WORK TASK ->
Only the lines from the beginning of the data below through the line containing "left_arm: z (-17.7" belong in the response, each copied exactly.

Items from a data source
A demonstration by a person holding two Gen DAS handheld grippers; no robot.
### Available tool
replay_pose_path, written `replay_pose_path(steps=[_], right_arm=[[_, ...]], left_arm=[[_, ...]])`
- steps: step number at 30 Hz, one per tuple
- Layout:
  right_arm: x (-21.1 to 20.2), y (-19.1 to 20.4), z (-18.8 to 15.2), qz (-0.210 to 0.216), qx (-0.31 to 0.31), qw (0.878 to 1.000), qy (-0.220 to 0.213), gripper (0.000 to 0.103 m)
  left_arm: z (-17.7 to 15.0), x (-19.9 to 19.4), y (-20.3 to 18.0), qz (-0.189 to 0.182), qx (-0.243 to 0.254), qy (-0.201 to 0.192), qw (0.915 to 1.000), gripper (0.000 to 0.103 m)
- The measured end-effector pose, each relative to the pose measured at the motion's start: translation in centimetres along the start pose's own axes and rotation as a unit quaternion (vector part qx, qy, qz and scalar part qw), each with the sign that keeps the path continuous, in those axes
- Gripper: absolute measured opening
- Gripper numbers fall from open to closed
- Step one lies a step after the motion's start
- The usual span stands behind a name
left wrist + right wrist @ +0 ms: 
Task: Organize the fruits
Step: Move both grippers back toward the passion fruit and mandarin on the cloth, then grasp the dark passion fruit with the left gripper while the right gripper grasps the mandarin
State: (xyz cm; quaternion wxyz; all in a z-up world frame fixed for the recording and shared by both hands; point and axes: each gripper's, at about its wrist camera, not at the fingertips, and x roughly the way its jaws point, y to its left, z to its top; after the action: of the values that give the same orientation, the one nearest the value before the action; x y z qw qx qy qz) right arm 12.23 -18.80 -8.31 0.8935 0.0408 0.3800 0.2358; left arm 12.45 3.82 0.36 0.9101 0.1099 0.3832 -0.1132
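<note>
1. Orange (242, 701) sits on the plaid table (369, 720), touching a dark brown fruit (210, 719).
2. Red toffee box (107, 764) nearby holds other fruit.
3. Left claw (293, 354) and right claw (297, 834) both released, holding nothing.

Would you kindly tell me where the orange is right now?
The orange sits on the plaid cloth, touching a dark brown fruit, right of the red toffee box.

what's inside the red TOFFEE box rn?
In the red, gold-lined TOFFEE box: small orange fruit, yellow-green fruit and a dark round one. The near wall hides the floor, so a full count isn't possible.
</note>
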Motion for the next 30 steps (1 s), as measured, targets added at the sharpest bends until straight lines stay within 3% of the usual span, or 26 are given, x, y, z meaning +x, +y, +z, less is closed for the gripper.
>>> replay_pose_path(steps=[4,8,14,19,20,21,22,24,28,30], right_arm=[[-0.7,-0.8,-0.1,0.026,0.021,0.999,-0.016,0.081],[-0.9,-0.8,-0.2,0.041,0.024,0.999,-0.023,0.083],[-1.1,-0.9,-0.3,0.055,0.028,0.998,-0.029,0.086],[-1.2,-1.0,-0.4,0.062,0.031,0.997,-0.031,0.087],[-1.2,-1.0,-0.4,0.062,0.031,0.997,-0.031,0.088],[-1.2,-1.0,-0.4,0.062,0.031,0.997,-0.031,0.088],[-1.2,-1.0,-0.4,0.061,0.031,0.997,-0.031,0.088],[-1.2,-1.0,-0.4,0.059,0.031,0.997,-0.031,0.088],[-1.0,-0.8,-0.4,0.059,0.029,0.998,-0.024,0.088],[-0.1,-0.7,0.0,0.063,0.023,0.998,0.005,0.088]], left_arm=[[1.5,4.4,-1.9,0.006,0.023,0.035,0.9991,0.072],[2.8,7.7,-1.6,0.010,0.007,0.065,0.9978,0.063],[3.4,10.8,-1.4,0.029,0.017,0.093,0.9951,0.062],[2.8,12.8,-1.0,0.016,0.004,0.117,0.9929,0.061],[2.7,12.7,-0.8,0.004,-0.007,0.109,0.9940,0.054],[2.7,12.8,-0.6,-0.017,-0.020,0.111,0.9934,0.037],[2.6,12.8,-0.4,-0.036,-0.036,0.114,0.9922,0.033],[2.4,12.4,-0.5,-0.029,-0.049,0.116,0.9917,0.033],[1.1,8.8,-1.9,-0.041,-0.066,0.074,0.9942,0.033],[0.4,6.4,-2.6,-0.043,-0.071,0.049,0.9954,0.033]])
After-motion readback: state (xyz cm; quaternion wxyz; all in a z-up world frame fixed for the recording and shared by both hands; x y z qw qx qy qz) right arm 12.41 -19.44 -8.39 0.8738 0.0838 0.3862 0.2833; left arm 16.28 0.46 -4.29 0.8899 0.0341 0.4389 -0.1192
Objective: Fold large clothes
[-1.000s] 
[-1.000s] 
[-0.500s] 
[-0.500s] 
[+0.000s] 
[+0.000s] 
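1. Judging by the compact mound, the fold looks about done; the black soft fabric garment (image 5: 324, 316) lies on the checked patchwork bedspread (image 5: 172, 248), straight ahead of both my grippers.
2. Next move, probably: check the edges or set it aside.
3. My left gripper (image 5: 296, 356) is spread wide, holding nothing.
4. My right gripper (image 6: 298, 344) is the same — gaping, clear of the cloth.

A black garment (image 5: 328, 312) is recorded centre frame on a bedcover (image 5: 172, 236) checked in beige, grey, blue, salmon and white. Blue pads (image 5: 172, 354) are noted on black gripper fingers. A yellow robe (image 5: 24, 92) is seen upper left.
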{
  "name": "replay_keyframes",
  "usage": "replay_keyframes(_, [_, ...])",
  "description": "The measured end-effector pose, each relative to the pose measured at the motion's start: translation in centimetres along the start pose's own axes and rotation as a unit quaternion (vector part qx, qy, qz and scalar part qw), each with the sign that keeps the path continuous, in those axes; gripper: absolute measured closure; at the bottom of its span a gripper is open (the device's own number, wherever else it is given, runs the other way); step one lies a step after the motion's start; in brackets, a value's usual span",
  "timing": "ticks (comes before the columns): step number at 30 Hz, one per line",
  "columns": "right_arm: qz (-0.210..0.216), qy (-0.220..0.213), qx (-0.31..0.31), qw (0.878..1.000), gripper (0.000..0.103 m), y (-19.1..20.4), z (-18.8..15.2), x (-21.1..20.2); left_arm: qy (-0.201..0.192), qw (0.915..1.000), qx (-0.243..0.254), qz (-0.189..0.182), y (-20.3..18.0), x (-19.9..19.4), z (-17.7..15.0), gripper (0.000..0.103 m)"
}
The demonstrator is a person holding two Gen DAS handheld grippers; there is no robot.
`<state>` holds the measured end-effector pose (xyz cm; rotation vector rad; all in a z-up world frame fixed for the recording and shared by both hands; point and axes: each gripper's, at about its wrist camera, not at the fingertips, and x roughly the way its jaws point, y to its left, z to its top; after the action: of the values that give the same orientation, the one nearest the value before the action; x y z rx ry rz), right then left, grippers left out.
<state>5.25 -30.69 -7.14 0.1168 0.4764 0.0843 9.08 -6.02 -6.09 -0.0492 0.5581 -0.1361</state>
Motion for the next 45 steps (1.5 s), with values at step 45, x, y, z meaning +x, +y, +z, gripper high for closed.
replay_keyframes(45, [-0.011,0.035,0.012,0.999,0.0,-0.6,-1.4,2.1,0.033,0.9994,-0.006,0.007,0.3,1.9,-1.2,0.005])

ANSWER FOR THE TASK ->
A demonstration by a person holding two Gen DAS handheld grippers; no robot.
### Available tool
replay_pose_path, written `replay_pose_path(steps=[_], right_arm=[[_, ...]], left_arm=[[_, ...]])`
- steps: step number at 30 Hz, one per tuple
- Layout:
  right_arm: x (-21.1 to 20.2), y (-19.1 to 20.4), z (-18.8 to 15.2), qz (-0.210 to 0.216), qx (-0.31 to 0.31), qw (0.878 to 1.000), qy (-0.220 to 0.213), gripper (0.000 to 0.103 m)
  left_arm: z (-17.7 to 15.0), x (-19.9 to 19.4), y (-20.3 to 18.0), qz (-0.189 to 0.182), qx (-0.243 to 0.254), qy (-0.201 to 0.192), qw (0.915 to 1.000), gripper (0.000 to 0.103 m)

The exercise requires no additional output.